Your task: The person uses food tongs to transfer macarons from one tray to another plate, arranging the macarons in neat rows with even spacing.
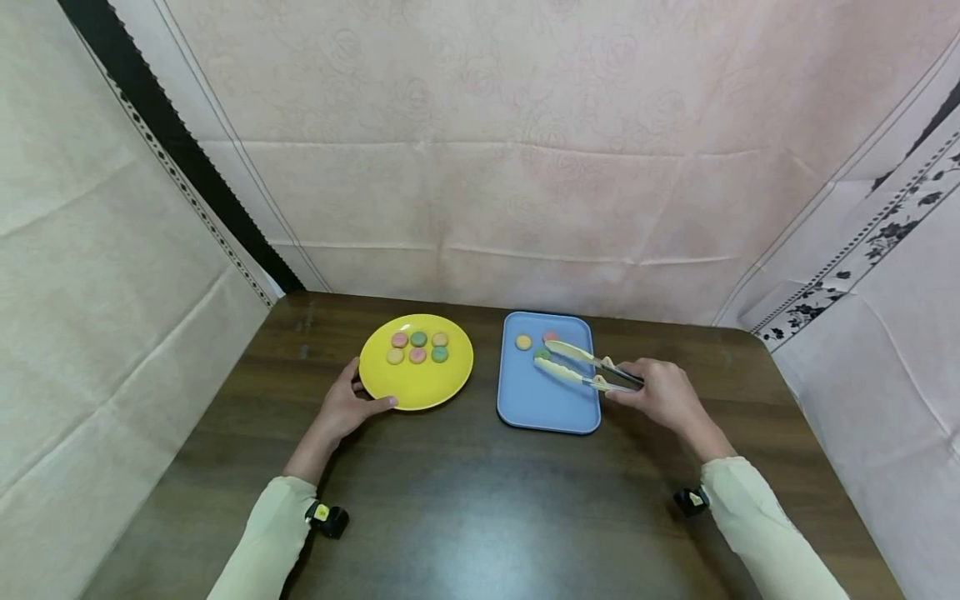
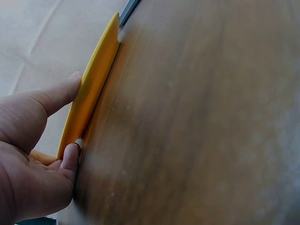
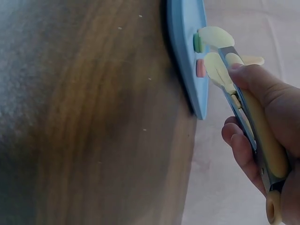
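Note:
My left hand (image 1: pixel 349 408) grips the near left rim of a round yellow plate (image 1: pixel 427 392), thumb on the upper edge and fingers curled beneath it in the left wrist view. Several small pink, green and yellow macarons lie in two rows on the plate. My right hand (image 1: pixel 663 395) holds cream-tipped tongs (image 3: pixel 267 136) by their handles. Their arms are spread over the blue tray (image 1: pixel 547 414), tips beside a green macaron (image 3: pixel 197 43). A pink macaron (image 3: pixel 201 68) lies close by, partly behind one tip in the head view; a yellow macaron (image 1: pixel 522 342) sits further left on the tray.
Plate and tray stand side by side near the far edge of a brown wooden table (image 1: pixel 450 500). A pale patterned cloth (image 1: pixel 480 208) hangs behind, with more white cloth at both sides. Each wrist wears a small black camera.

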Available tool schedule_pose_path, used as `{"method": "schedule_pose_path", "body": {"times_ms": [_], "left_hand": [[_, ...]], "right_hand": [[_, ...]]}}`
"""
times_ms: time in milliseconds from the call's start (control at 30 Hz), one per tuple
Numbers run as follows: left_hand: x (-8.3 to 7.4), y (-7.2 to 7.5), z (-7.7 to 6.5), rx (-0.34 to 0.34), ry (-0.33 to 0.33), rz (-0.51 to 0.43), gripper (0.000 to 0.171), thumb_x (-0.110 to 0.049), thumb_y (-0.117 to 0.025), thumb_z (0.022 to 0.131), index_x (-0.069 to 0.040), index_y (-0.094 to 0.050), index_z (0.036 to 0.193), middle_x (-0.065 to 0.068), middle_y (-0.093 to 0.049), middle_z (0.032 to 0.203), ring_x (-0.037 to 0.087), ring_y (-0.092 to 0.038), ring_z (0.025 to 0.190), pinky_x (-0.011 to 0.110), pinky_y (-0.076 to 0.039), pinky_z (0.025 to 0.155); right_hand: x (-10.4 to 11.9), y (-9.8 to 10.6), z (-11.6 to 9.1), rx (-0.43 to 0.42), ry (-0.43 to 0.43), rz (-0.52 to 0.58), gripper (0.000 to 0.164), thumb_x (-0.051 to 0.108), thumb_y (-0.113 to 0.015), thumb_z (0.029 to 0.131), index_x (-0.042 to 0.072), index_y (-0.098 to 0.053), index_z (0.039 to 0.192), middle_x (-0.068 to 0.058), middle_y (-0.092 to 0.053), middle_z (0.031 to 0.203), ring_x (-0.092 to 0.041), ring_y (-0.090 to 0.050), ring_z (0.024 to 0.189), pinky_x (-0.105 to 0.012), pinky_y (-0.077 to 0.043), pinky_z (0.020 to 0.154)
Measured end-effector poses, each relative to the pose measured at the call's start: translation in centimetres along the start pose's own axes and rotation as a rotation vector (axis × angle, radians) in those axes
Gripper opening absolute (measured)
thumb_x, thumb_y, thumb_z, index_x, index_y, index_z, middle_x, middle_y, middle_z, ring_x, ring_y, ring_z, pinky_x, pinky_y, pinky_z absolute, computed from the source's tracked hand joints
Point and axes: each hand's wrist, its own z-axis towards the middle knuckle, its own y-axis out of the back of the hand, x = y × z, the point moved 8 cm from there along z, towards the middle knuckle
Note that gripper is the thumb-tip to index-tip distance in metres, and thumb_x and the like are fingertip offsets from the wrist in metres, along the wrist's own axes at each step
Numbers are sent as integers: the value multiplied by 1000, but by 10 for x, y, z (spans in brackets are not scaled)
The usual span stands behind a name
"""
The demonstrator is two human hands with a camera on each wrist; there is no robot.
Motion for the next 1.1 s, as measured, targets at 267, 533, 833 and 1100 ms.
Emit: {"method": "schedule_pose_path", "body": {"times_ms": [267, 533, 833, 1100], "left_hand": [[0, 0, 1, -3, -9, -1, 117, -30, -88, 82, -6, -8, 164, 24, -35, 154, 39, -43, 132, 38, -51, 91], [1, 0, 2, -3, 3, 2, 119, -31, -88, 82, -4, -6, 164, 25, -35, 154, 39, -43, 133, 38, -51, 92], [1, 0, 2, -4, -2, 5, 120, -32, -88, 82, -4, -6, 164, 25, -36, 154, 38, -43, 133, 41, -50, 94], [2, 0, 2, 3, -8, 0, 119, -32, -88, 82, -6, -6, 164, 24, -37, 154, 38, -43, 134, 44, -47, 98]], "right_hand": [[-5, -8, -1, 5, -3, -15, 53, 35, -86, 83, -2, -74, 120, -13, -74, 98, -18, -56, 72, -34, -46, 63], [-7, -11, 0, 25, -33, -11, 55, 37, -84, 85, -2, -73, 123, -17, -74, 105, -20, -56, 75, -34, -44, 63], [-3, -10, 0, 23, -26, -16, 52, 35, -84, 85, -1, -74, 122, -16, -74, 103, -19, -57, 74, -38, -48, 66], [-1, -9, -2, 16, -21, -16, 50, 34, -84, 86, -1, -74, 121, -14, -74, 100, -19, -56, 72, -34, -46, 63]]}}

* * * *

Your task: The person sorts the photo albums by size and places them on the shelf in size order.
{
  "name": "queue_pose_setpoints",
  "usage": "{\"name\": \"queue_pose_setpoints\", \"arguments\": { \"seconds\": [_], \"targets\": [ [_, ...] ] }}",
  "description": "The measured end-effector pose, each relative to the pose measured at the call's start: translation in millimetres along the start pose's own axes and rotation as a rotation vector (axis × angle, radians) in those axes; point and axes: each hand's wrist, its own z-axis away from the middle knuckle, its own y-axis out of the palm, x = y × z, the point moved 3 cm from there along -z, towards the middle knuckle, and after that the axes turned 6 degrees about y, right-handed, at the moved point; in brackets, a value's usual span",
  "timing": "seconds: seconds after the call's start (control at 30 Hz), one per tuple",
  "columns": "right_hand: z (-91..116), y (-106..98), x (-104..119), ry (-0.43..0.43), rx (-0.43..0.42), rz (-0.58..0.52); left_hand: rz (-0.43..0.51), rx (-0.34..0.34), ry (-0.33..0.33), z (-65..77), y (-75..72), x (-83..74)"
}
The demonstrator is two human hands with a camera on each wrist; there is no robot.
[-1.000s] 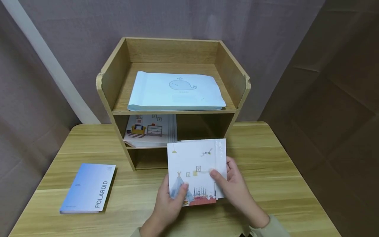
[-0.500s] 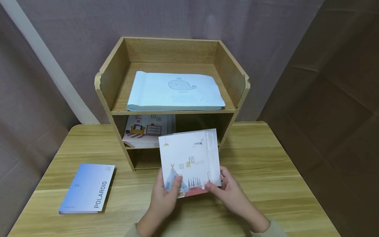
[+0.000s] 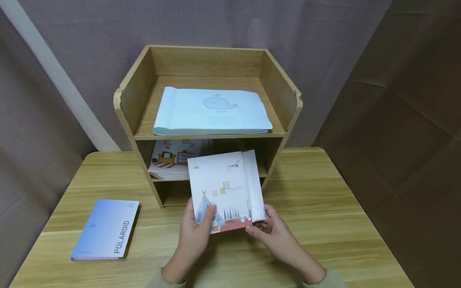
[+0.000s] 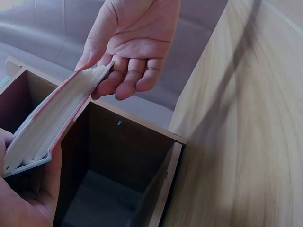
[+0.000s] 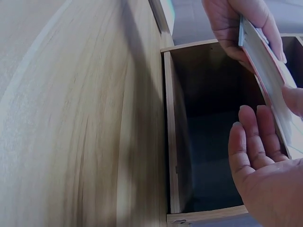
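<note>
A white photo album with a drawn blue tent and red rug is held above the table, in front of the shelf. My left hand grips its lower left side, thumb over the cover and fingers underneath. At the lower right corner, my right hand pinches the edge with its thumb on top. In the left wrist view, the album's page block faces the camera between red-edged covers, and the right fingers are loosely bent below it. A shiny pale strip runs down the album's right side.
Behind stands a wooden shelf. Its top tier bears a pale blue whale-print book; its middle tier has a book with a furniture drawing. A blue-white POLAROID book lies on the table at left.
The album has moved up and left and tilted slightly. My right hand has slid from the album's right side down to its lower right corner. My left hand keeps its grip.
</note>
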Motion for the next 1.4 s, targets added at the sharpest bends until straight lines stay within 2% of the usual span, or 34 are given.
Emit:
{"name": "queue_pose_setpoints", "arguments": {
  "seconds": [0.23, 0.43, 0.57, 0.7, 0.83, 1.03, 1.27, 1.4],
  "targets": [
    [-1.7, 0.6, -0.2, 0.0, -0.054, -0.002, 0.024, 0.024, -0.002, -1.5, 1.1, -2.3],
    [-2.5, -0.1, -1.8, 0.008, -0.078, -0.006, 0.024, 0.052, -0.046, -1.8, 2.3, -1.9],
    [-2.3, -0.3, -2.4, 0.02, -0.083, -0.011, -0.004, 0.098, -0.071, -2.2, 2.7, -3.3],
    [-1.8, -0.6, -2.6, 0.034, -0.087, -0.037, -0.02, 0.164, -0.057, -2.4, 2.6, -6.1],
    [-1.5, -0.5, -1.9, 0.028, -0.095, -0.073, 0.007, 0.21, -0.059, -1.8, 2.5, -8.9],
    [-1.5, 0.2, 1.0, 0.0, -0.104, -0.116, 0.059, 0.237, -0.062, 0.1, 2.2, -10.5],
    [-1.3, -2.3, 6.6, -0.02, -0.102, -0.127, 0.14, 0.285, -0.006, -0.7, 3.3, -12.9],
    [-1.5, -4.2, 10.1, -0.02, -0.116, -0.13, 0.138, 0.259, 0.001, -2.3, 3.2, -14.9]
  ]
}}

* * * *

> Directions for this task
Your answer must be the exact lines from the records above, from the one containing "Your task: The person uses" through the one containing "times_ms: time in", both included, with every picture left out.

> Response below
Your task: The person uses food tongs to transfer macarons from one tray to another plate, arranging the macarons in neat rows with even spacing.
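Note:
My left hand (image 1: pixel 349 408) grips the near left rim of a round yellow plate (image 1: pixel 427 392), thumb on the upper edge and fingers curled beneath it in the left wrist view. Several small pink, green and yellow macarons lie in two rows on the plate. My right hand (image 1: pixel 663 395) holds cream-tipped tongs (image 3: pixel 267 136) by their handles. Their arms are spread over the blue tray (image 1: pixel 547 414), tips beside a green macaron (image 3: pixel 197 43). A pink macaron (image 3: pixel 201 68) lies close by, partly behind one tip in the head view; a yellow macaron (image 1: pixel 522 342) sits further left on the tray.
Plate and tray stand side by side near the far edge of a brown wooden table (image 1: pixel 450 500). A pale patterned cloth (image 1: pixel 480 208) hangs behind, with more white cloth at both sides. Each wrist wears a small black camera.
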
Available tool schedule_pose_path, used as `{"method": "schedule_pose_path", "body": {"times_ms": [_], "left_hand": [[_, ...]], "right_hand": [[_, ...]]}}`
"""
times_ms: time in milliseconds from the call's start (control at 30 Hz), one per tuple

That concludes the exercise.